GANs can also be used in applications relevant to the FoG symptom. Ramesh and Bilal
[52] presented a model utilizing GANs and CNNs for predicting the Postural Instability and Gait Disorder (PIGD) score of PD patients wearing a single inertial sensor. The specific score was calculated, utilizing different scores related to the posture and the gait of the patient (e.g., FoG, posture, and gait). The model was also able to classify the ON/OFF states of a PD patient, with the ON state referring to when a patient has been treated with a dopamine precursor drug and the OFF state referring to the same patient when the specific drug has started to wear-off, followed by a worsening of motor symptoms
[53]. The authors used data from different clinics for the training and testing of their model. The experimental results indicated that the CNN model using GANs outperformed the CNN model where no GANs were utilized, yielding an accuracy improvement of up to 22% in determining the ON/OFF states and even outperformed clinicians in determining the ON/OFF states making use of the PIGD scores. Yu et al.
[54] demonstrated an approach utilizing GANs and the Hidden Markov Model (HMM)
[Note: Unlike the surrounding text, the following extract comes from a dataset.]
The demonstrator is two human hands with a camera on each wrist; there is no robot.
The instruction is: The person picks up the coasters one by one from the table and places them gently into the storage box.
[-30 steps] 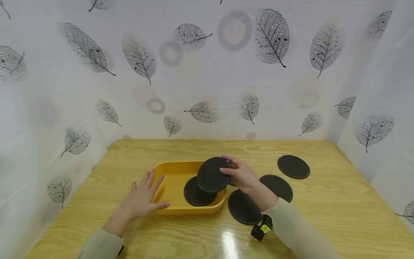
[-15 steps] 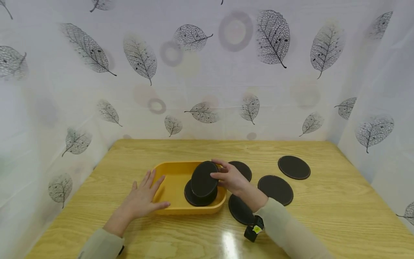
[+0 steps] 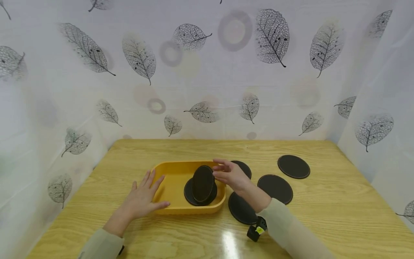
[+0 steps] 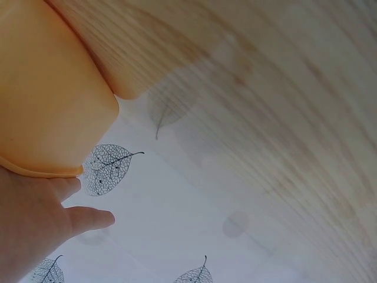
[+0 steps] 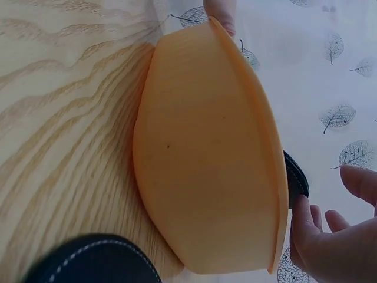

[55] for classifying whether or not to activate devices which protect patients with chronic diseases from falling. The authors’ approach alleviated many problems present in models for chronic conditions such as relying on manual feature engineering and omitting temporal dependencies. The so-called HMM-GAN model was capable of capturing independent and sequential data from sensors which followed diverse distributions. Experimental testing of the model under both supervised and semi-supervised settings showcased increased accuracy in predicting if the protective equipment should be triggered or not. Specifically, the model’s accuracy reached 93.07% in the supervised mode and 94.82% in the semi-supervised mode. Their approach can also be used for recognizing FoG symptoms.